Algunos hombres ponen su propia indignación en labios de Dios. Algunos hombres llevan la indignación de Dios a la venganza y matan a los enemigos de Dios, que son los enemigos de estos hombres. Y así, la indignación es una indignación contra el lenguaje, es decir, contra la libertad. El trabajo que en ese momento andaba redactando viene a concluir que muchas cosas que decimos los hombres sobre Dios, en realidad Dios no las dice de sí mismo.

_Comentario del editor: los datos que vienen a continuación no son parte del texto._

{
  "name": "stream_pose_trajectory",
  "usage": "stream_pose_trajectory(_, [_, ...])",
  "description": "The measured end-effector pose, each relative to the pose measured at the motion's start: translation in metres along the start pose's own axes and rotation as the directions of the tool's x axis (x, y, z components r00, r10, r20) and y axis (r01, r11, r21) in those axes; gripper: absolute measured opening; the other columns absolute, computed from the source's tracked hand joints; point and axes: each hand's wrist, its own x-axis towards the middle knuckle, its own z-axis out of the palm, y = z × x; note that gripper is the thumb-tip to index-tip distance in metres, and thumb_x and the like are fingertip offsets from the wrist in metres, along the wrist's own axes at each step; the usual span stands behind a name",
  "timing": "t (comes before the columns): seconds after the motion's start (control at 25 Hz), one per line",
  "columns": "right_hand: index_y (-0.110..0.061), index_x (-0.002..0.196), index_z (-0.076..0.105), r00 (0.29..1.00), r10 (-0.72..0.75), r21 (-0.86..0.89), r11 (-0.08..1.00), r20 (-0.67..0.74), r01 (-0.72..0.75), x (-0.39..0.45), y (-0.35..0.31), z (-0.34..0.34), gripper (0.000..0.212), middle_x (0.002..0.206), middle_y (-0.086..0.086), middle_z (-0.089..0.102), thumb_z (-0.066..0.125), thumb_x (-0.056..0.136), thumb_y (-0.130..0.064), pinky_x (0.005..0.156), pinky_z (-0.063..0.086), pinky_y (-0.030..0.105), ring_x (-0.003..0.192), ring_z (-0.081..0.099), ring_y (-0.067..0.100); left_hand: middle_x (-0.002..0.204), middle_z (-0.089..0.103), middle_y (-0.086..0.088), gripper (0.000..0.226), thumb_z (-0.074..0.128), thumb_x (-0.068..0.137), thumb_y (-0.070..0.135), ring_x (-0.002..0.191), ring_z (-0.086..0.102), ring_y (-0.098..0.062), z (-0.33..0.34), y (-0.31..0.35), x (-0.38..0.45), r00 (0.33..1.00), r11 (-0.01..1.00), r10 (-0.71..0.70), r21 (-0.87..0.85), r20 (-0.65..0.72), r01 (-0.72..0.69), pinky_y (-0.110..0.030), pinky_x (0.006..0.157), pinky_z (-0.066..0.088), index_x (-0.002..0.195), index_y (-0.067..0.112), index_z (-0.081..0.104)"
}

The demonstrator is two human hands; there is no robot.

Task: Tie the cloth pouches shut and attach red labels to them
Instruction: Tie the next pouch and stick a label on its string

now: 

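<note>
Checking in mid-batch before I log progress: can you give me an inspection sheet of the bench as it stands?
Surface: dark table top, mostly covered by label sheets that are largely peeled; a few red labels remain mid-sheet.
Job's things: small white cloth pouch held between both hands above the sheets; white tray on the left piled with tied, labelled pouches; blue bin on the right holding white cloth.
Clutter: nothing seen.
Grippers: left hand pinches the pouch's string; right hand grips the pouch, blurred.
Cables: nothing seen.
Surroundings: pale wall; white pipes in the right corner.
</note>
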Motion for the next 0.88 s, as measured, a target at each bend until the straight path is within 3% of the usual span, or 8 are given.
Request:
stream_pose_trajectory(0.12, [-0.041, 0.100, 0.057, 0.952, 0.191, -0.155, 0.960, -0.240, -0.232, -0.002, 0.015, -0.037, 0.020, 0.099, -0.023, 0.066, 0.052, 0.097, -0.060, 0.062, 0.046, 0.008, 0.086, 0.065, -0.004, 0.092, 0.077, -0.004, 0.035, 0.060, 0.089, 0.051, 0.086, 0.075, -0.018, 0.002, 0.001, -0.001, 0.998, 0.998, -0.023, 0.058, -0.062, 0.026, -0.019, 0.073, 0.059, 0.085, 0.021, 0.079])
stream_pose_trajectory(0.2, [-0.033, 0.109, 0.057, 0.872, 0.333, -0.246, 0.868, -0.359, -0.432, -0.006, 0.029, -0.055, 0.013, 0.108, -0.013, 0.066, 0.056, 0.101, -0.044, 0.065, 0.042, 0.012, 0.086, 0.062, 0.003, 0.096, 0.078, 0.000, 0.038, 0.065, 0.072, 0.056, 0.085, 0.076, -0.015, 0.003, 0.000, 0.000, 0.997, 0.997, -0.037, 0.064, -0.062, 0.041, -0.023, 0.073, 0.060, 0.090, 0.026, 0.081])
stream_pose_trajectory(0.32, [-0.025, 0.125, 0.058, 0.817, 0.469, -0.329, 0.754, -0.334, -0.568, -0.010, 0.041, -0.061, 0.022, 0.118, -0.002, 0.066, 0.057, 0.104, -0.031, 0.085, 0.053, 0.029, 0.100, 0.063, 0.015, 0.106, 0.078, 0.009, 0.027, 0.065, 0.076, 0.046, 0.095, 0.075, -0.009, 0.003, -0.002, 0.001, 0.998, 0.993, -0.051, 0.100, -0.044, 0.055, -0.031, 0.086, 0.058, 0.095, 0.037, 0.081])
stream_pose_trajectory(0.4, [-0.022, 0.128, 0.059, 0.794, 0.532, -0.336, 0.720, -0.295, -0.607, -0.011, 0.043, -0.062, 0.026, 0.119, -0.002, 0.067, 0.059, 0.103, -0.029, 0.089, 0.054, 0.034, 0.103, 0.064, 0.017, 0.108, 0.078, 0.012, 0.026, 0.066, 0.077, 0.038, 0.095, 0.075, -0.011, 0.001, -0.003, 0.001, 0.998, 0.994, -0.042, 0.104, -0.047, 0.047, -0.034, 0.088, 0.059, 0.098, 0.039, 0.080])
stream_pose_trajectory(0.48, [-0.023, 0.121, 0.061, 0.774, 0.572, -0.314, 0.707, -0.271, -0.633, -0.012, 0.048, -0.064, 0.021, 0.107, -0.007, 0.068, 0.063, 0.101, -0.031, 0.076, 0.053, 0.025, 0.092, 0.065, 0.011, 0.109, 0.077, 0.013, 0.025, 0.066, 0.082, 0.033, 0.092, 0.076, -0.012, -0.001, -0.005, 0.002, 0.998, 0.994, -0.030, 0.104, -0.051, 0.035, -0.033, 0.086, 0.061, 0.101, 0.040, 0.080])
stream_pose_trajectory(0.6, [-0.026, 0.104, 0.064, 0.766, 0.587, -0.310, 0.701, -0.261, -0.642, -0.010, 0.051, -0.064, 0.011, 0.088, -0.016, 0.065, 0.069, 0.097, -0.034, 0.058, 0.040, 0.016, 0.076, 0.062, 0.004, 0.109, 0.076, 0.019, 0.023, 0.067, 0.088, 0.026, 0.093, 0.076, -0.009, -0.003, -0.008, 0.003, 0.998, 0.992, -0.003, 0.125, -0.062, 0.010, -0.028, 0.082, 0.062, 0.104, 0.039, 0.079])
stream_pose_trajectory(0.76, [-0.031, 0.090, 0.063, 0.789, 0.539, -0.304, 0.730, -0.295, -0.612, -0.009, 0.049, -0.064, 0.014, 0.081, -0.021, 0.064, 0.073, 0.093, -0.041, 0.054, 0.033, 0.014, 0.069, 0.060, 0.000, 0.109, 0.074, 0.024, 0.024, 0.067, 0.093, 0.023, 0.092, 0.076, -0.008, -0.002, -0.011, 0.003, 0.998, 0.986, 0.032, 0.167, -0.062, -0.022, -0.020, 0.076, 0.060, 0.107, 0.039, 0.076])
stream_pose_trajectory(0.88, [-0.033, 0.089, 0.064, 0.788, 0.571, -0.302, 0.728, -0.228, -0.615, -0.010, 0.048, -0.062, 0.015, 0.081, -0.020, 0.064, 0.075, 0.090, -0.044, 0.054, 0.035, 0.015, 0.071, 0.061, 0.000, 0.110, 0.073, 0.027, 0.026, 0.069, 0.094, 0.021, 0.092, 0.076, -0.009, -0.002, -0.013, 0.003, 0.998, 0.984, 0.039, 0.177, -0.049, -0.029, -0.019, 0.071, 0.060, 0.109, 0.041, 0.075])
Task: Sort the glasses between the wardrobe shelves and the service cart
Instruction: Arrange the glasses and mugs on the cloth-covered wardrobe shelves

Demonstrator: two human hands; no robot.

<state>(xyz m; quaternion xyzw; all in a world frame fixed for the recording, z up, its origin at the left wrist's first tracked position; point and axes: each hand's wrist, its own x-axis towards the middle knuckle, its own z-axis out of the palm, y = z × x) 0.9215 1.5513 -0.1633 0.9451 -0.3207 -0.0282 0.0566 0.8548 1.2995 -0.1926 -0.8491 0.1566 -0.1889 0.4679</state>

Viene a decir que en cada cosa que decimos de Dios hay una dimensión misteriosa infinitamente mayor que todo lo que podamos decir de Dios: ni cuando los hombres religiosos hablan de Dios, ni cuando los hombres no religiosos hablan de Dios, ni cuando alguien habla en nombre de Dios, ni cuando alguien transforma en asesinato lo que otros han dicho que ha dicho Dios.
La desproporción entre lo que Dios es, lo que podemos decir de él y lo que verdaderamente diría Dios de sí mismo es tan inmensa, que lo mejor es concluir que todos deben ser escuchados -aun cuando no nos guste lo que dicen-. Cualquiera que se atreva a hablar de Dios con un mínimo de conciencia de que el nombre de Dios quema los labios -hablar mal o hablar bien de Dios-, jamás podrá admitir que nadie convierta el acto de habla en un acto de terror y de muerte. Y que por eso nunca debe tolerarse que alguien mate en nombre de la voluntad de Dios, pues tanto el "Dios que existe" como el "Dios que no existe" se llama “Dios que existe” y se llama “Dios que no existe” para expresar que su nombre está muy lejos de los nombres que le damos y las voluntades que en sus labios ponemos.
Cualquiera que mata en nombre de Dios jamás ha conocido al Dios que existe ni al Dios que no existe.
Si Dios hubiera hablado, lo habrían matado porque lo que diría de sí poco tendría que ver con lo nosotros decimos de Dios. No sé si habrá ocurrido alguna vez. Si así hubiera sido, la frase del filósofo francés –“No estoy en absoluto de acuerdo con tus ideas, pero daría mi vida por tu derecho a defenderlas”- se habría quedado corta.